The centerpiece of Dole's campaign is an economic package promising to cut the income tax rate 15 percent across-the-board, slash the capital-gains tax rate by half and award lower and middle-income families a $500-per-child tax credit.
The White House calls the program a budget-busting nightmare.
Republicans tried to give Dole a strong sendoff as they delivered the nomination Dole has sought for 16 years.
``Tonight we ask Bob Dole to answer his country's call again and stand a post for America _ the first post of the land _ not for his sake, but for ours,'' said Arizona Sen. John McCain.

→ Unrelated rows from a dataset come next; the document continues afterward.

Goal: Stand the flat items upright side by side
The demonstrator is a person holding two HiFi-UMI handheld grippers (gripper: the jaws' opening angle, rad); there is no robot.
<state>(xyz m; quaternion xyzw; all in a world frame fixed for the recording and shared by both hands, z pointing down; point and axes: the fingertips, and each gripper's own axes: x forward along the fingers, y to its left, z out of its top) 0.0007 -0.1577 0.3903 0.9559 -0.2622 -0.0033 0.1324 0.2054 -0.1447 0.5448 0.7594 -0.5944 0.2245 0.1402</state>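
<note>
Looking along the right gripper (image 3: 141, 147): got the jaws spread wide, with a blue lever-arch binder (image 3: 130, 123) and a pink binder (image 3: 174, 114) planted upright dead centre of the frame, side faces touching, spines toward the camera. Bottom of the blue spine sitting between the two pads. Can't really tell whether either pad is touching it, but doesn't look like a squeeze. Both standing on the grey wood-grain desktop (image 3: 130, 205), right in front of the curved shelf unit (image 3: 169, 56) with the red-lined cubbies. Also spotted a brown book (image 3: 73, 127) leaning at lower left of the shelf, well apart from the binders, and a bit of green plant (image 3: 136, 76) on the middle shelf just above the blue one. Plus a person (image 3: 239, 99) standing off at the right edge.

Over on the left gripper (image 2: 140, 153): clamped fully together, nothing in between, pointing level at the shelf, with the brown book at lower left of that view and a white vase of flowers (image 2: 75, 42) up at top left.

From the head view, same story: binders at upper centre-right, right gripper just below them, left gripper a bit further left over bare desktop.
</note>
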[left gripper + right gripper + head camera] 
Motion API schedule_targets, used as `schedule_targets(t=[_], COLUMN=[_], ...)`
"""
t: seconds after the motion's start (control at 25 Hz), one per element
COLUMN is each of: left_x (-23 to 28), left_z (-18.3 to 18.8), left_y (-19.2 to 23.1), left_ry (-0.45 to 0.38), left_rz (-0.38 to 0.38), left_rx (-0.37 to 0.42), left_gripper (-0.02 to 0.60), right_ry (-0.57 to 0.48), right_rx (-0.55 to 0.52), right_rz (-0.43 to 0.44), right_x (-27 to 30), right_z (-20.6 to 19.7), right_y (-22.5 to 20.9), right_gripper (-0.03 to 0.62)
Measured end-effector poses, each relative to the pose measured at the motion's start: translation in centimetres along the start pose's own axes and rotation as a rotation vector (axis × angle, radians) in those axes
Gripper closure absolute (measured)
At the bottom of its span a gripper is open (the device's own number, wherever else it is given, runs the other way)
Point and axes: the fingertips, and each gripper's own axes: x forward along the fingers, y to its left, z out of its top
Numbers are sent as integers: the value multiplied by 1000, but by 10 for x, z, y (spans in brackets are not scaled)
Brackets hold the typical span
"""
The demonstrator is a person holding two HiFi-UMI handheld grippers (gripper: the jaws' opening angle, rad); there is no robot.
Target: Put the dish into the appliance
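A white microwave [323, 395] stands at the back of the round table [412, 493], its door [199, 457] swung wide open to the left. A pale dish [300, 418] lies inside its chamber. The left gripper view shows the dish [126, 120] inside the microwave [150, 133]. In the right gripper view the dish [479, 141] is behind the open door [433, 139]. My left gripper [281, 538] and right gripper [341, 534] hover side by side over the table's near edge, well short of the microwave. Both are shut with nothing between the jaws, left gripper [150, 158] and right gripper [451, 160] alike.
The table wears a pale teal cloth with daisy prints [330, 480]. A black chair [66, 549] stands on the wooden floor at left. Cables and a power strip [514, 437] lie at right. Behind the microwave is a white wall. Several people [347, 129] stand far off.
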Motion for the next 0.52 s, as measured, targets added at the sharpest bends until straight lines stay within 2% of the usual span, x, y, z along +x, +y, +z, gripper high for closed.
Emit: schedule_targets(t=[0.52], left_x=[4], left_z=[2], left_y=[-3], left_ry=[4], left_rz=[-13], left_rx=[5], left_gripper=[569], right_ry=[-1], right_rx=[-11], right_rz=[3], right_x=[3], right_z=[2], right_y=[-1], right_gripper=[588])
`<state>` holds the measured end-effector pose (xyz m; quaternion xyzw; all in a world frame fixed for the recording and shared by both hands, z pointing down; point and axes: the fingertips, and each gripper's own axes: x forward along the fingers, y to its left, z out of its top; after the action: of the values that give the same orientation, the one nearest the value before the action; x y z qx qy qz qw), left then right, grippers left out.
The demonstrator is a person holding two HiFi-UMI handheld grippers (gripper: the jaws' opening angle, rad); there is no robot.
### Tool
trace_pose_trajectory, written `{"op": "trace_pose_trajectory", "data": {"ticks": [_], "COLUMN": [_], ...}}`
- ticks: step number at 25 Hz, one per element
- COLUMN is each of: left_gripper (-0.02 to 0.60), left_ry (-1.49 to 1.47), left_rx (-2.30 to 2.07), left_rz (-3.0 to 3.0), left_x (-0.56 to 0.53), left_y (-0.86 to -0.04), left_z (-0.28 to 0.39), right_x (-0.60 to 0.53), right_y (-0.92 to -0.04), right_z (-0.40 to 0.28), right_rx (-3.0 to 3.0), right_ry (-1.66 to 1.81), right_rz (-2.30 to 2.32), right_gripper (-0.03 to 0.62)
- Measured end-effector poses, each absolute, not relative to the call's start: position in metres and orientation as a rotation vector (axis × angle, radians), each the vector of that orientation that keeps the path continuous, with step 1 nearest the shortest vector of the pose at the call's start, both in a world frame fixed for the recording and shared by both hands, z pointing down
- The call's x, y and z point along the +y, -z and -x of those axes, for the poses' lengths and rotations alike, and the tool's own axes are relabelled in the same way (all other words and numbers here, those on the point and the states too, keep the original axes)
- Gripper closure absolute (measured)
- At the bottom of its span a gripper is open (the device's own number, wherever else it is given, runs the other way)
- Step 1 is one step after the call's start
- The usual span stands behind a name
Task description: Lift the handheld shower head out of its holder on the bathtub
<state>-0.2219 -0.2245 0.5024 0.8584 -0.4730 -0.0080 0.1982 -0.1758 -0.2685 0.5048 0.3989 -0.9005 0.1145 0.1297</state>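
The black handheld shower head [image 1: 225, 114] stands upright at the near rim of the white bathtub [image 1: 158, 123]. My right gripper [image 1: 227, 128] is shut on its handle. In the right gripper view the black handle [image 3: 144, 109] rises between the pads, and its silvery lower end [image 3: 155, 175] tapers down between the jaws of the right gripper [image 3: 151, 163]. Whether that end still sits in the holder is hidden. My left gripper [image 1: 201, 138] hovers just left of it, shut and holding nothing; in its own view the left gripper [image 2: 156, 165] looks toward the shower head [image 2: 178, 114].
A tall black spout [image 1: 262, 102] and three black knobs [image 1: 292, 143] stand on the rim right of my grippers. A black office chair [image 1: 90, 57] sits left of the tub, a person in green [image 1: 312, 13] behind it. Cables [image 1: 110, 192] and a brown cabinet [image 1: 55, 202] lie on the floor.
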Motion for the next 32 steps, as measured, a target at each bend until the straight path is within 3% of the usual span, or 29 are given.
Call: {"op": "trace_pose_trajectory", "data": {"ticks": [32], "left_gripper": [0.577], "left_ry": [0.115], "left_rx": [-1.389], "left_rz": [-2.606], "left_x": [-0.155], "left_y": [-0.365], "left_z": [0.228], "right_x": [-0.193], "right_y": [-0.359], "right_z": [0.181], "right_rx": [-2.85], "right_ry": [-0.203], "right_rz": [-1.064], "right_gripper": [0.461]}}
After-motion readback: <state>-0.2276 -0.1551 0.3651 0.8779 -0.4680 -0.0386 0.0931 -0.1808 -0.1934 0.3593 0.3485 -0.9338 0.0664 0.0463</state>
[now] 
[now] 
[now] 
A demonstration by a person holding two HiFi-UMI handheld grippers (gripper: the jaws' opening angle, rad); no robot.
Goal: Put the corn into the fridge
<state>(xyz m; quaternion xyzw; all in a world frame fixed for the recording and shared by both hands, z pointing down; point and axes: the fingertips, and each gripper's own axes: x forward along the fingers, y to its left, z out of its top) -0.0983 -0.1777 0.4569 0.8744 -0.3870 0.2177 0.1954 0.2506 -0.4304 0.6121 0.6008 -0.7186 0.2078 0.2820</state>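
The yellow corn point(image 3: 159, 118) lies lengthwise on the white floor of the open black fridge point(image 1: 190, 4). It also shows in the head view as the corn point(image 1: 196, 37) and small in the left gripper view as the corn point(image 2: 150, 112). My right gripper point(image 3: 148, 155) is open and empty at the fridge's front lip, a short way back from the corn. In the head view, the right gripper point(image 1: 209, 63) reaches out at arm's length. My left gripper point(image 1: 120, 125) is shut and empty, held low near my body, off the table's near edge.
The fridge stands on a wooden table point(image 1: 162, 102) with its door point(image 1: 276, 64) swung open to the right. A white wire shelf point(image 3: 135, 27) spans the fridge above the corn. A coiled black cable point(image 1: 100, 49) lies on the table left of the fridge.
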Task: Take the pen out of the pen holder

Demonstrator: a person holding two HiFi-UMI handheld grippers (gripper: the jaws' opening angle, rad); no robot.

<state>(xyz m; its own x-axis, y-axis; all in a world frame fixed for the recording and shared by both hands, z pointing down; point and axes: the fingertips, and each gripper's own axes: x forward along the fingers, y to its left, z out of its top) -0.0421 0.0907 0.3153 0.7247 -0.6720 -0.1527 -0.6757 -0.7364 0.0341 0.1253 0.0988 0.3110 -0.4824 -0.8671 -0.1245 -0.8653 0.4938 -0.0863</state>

``Others may offer you sound bites and showmanship,'' McCain declared. ``But Bob Dole offers you leadership _ leadership evident in the stature of a man who risked his life for love of country, and considers service to America his honor.
``We're on the map!'' exclaimed Dole, seeming to fight back tears as McCain put his name in nomination. Dole watched by television with Kemp in a 33rd floor hotel suite.
Former Secretary of State James A. Baker III said Clinton's administration had been ``four years of flip flops and photo ops.''
Accusing Clinton of indecision and drift, Baker said, ``When they write the history of Bill Clinton's foreign policy, they're going to call it Gullible's Travels.''
The Clinton campaign shot back with sarcasm about Dole's tax-cutting program.
``Which Bob Dole will show up (tonight) _ the Bob Dole who for 35 years fought budget deficits or the Bob Dole who last week was converted to supply-side economics?'' asked Clinton campaign press secretary Joe Lockhart. Democrats distributed a 13-page critique of Dole's legislative record, calling him ``Beltway Bob.''
Wednesday night's nominating roll call of the states ran long, well past midnight in the East.
When the Kansas delegation put Dole's nomination over the top, Dole declared, ``All right.'' He stood up, hugged his wife, Elizabeth and reached out to shake the hand of his campaign manager, Scott Reed. ``We made it, Scott.''
Mrs. Dole watched television with Dole, curled up on the floor at his feet. Earlier, she delighted delegates with an unprecedented stroll on the convention floor with testimonials for her husband.
She called Dole ``my own personal Rock of Gibraltar'' and warned him she might say some things that her famously reticent husband ``would never be willing to talk about.''
Back in his hotel room, Dole approved of her speech. ``I think I'll let her give mine tomorrow night,'' he deadpanned.